On 8/1/22 7:53 AM, Halil Pasic wrote:
> On Wed, 27 Jul 2022 15:00:02 -0400
> Anthony Krowiak <akrowiak@linux.ibm.com> wrote:
>
>> Any Takers??????
>>
>> On 7/5/22 2:54 PM, Tony Krowiak wrote:
>>> There is a new requirement for s390 secure execution guests that the
>>> hypervisor ensures all AP queues are reset and disassociated from the
>>> KVM guest before the secure configuration is torn down.
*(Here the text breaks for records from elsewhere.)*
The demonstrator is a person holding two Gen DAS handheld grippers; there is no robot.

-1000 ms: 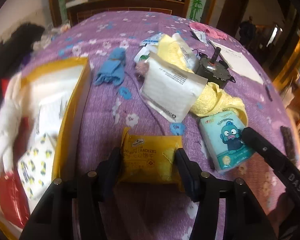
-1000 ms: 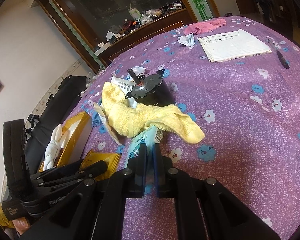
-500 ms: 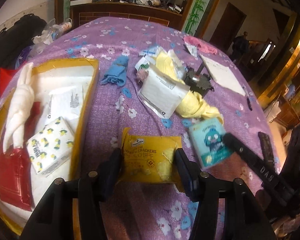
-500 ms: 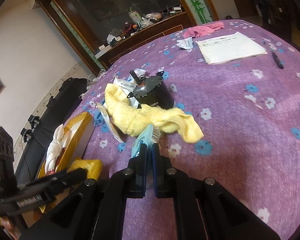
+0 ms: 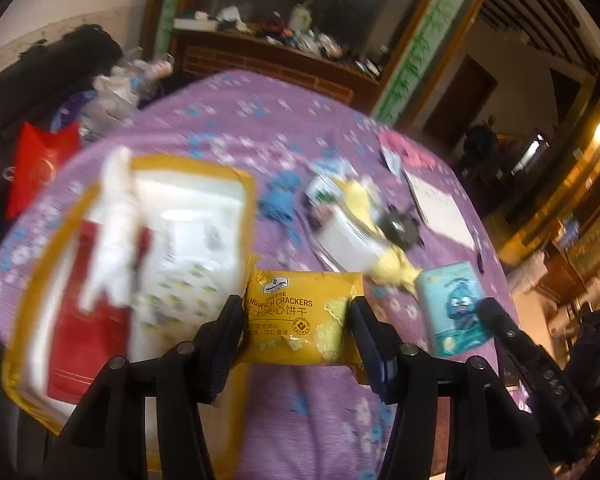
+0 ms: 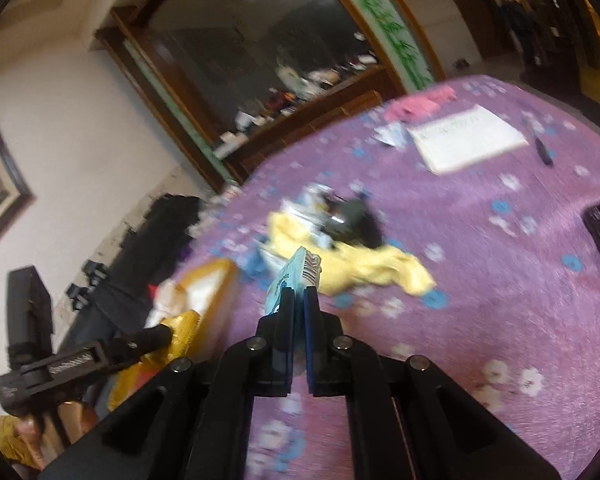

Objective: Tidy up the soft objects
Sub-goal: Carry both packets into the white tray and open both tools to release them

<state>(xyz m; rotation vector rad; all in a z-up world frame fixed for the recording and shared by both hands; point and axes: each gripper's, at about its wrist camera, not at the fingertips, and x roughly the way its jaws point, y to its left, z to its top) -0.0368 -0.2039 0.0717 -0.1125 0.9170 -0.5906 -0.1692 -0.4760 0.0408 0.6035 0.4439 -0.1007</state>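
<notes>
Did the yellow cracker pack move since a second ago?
Yes. The cracker pack, held in the left gripper, has risen off the purple table and shifted left toward the yellow box.

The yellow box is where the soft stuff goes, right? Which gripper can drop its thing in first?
Probably the left gripper. Its cracker packet hangs right at the yellow box edge, while the right gripper holds its blue tissue pack farther off, over the purple cloth.

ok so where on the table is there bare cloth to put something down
Bare purple cloth lies right of the yellow towel, running up to the white paper. A strip also lies free between the yellow box and the blue cloth. The middle is crowded: towel, black motor, white packets. The box looks full.
</notes>
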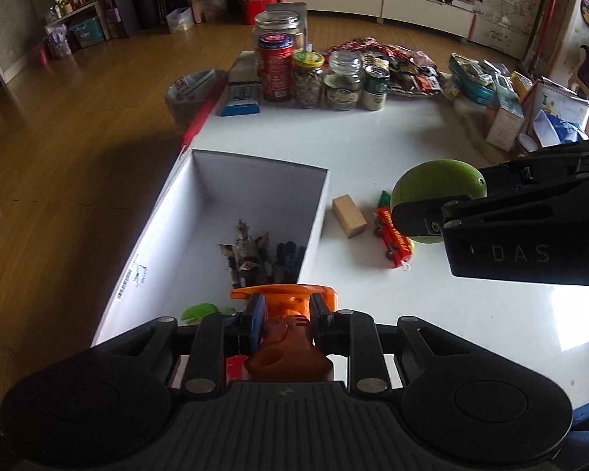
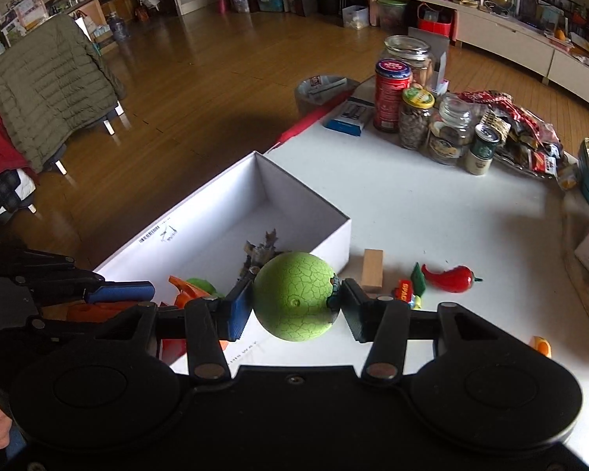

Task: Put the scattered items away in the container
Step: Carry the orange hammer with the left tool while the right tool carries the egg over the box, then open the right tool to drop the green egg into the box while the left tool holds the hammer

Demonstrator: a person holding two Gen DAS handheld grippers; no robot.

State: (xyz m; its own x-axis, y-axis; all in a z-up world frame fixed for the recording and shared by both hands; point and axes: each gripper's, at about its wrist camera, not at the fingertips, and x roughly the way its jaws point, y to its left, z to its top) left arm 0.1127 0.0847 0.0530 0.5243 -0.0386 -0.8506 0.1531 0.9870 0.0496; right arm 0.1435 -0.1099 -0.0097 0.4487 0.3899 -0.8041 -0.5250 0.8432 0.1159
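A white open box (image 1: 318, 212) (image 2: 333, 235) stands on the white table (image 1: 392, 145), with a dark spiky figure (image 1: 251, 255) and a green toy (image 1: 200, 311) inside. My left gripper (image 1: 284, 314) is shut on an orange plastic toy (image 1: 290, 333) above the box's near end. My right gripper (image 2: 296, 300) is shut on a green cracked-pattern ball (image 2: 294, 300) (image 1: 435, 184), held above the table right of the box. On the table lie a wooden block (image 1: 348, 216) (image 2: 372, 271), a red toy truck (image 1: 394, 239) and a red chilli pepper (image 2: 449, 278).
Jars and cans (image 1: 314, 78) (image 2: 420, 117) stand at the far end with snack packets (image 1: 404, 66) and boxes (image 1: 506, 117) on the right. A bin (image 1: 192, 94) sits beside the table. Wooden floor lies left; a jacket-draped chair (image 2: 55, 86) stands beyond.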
It is the
>>> responsibility of the vfio_ap device driver to handle this.
>>>
>>> Prior to commit ("vfio: remove VFIO_GROUP_NOTIFY_SET_KVM"),
>>> the driver reset all AP queues passed through to a KVM guest when notified
>>> that the KVM pointer was being set to NULL. Subsequently, the AP queues
>>> are only reset when the fd for the mediated device used to pass the queues
>>> through to the guest is closed (the vfio_ap_mdev_close_device() callback).
>>> This is not a problem when userspace is well-behaved and uses the
>>> KVM_DEV_VFIO_GROUP_DEL attribute to remove the VFIO group; however, if
>>> userspace for some reason does not close the mdev fd, a secure execution
>>> guest will tear down its configuration before the AP queues are
>>> reset because the teardown is done in the kvm_arch_destroy_vm function
>>> which is invoked prior to kvm_destroy_devices.
> As Matt has pointed out: we did not have the guarantee we need prior
> that commit. Please for the next version drop the digression about
> the old behavior.
>
>>> This patch proposes a simple solution; rather than introducing a new
>>> notifier into vfio or callback into KVM, what aoubt reversing the order
>>> in which the kvm_arch_destroy_vm and kvm_destroy_devices are called. In
>>> some very limited testing (i.e., the automated regression tests for
>>> the vfio_ap device driver) this did not seem to cause any problems.
>>>
>>> The question remains, is there a good technical reason why the VM
>>> is destroyed before the devices it is using? This is not intuitive, so
>>> this is a request for comments on this proposed patch. The assumption
>>> here is that the medev fd will get closed when the devices are destroyed.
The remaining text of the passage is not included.